* Saved data entries

-- Opening Marker --

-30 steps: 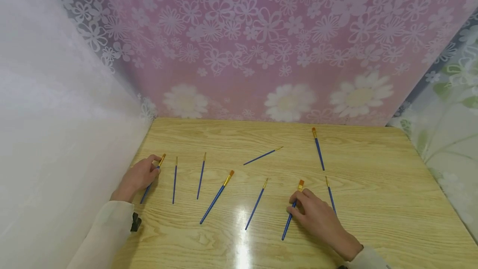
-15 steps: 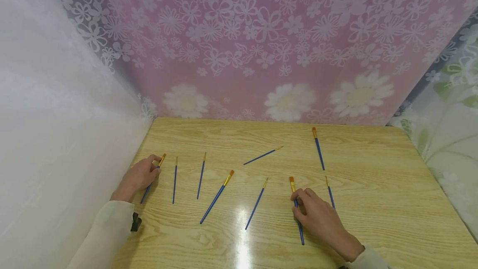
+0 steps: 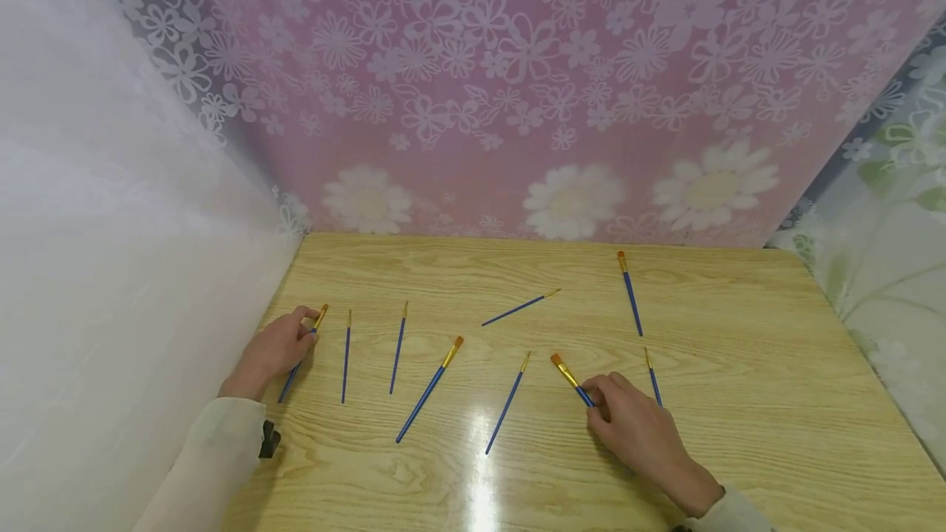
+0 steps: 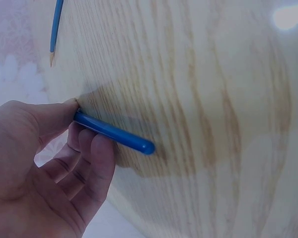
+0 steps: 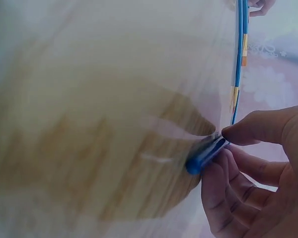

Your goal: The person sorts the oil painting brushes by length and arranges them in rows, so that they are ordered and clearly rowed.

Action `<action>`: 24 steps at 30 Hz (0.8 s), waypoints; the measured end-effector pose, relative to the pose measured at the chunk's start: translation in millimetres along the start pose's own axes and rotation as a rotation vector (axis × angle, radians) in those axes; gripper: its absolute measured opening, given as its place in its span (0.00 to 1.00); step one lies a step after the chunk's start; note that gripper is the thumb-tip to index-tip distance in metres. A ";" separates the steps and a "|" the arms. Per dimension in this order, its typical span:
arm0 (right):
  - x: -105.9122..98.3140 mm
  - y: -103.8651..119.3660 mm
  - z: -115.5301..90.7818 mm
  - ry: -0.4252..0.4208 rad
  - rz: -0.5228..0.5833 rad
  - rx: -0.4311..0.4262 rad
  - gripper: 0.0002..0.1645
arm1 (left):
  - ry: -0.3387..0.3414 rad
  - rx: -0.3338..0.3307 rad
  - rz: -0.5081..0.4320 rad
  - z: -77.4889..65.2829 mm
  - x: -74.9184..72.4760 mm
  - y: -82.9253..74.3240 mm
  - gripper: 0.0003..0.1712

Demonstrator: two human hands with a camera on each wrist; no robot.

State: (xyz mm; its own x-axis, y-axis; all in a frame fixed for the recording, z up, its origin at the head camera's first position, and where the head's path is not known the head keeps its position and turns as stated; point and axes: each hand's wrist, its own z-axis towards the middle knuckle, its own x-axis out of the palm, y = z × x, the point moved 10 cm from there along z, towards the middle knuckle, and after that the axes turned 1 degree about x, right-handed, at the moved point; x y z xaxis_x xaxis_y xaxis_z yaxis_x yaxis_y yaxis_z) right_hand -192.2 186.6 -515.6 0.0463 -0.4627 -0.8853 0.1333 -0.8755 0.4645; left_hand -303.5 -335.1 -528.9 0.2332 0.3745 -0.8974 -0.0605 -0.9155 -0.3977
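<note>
At the table's left side, my left hand (image 3: pixel 273 350) pinches a blue-handled paintbrush (image 3: pixel 319 320) between thumb and fingers. The left wrist view shows the rounded handle end (image 4: pixel 146 147) sticking out past the fingertips. On the right, my right hand (image 3: pixel 639 429) pinches a wider flat paintbrush (image 3: pixel 567 371) with orange bristles and a gold ferrule. Its bristles point up and left, and the hand covers the lower handle in the head view. From the right wrist, the blue handle end (image 5: pixel 194 164) shows blurred between thumb and fingers, low over the table.
Between the hands lie a thin brush (image 3: pixel 346 360), another thin brush (image 3: pixel 397 351), a flat brush (image 3: pixel 429 391) and a fine brush (image 3: pixel 508 402). Farther back are a slanted brush (image 3: pixel 517 309) and a flat brush (image 3: pixel 631 294). A thin brush (image 3: pixel 654 376) lies partly behind my right hand.
The brush in my right hand has turned, its bristle end swinging left and its handle end passing behind the hand. The right hand shifted slightly right; the left hand stayed still.
</note>
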 end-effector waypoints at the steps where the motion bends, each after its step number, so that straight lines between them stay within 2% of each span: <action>1: -0.3 -0.1 -0.2 -0.004 -0.002 -0.001 0.16 | 0.001 0.000 0.000 0.0 -0.1 0.0 0.28; 17: -4.1 6.7 -3.1 -0.098 -0.091 -0.076 0.10 | -0.013 0.006 -0.008 -1.4 -0.9 -1.2 0.27; 24: -14.0 6.0 1.6 -0.109 -0.073 -0.074 0.10 | -0.010 0.006 -0.005 -2.0 -1.9 -2.2 0.28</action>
State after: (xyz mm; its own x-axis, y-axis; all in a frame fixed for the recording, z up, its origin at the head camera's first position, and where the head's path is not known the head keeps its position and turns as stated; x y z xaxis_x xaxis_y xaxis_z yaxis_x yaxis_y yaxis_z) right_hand -193.6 187.6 -500.4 -0.0735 -0.4141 -0.9073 0.2051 -0.8966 0.3926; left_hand -301.9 -334.1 -526.0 0.2239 0.3807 -0.8972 -0.0650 -0.9127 -0.4035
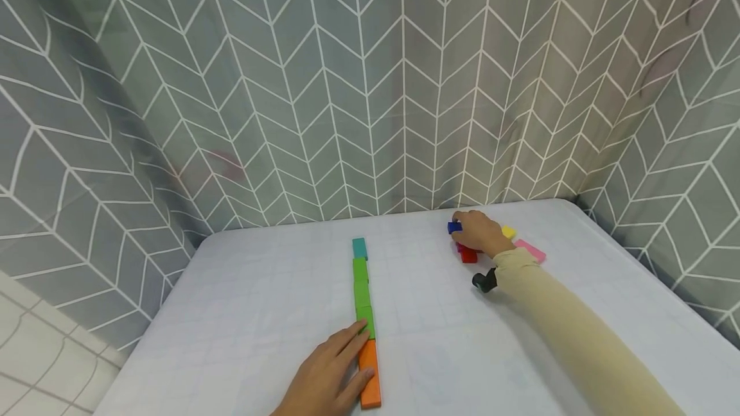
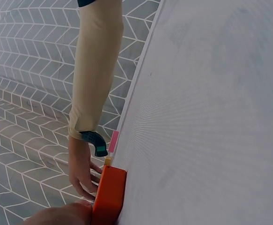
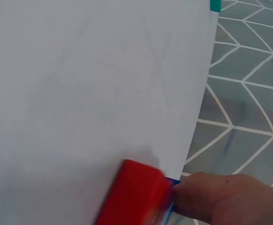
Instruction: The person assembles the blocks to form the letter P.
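One hand (image 1: 328, 370) against orange block (image 1: 372, 388)

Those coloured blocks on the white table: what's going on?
A person is handling them. The left-hand grip rests on the orange block and touches the adjoining green block; beyond run two more green blocks and a teal block, roughly in line. The right-hand grip is at the blue block, near a red block, yellow block and pink block; whether it's held is unclear.
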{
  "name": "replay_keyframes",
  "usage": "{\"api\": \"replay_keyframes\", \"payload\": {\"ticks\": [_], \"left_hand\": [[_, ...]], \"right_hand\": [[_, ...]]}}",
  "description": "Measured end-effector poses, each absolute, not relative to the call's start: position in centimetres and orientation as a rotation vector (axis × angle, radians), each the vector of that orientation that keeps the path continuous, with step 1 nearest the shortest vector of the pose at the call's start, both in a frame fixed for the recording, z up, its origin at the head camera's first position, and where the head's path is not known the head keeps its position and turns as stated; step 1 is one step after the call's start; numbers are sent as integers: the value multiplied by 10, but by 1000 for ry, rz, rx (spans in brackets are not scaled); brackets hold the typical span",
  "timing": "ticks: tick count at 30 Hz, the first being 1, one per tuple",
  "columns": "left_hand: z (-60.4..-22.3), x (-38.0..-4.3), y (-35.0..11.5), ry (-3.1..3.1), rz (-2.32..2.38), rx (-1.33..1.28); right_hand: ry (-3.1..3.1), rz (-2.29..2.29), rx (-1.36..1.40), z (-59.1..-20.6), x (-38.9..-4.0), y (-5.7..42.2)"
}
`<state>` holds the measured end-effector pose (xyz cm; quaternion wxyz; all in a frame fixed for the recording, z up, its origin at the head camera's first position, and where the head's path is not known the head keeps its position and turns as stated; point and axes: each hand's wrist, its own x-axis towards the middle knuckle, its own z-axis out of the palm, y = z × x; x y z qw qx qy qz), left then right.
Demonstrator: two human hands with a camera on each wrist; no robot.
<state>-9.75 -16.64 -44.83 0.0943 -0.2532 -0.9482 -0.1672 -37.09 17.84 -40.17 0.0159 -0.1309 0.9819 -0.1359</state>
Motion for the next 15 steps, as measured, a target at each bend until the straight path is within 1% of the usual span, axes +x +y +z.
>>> {"api": "replay_keyframes", "payload": {"ticks": [8, 15], "left_hand": [[-446, -98, -166, -2861, -516, -737], [-448, -99, -166, -2896, -526, -725]], "right_hand": [[3105, -399, -445, -401, -373, 175], [3108, -455, -574, -399, -372, 140]]}}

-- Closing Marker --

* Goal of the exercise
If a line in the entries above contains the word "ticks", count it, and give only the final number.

* Task output
3